◆ Work required ◆
Across the data below, how many lines have the word "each" in them? Give the number and nothing else.

════════════════════

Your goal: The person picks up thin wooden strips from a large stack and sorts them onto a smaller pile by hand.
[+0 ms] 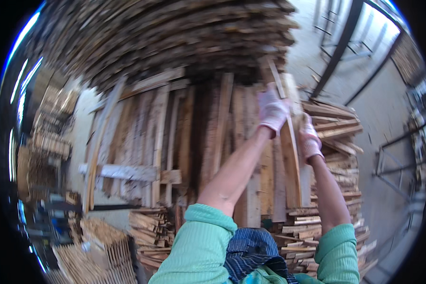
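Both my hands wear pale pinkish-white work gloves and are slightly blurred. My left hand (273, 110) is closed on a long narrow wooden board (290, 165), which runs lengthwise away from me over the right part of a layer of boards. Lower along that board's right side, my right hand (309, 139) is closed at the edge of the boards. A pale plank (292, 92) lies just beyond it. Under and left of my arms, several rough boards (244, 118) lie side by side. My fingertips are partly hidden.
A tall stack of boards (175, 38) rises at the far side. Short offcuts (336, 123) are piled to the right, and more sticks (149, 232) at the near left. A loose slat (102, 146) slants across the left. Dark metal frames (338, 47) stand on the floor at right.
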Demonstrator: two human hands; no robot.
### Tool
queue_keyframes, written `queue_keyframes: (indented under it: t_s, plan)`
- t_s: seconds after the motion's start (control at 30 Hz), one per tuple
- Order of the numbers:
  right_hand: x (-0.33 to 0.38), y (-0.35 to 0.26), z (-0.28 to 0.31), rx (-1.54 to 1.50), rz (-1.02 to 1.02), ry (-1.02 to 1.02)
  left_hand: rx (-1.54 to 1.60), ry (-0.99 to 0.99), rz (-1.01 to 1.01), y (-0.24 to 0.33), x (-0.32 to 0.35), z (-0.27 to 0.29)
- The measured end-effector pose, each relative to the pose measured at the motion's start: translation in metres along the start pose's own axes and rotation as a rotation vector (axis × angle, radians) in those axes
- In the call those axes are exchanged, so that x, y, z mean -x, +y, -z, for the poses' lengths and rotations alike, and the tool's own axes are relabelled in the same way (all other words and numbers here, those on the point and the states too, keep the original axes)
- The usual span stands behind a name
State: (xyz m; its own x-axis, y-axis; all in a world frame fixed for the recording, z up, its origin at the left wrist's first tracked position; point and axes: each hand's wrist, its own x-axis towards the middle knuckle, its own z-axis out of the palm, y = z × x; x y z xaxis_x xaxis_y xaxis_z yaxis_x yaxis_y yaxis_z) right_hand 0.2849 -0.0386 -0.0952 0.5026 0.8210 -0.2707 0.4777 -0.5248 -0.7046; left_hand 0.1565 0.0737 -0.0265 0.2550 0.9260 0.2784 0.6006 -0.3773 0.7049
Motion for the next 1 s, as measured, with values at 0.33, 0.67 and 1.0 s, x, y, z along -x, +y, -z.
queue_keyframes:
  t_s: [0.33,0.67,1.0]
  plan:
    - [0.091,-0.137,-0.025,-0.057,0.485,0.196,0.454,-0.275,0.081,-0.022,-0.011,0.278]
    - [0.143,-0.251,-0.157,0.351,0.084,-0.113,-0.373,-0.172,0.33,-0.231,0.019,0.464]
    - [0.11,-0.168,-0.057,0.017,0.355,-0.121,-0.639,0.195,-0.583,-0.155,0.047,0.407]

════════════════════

◆ Written solution ◆
2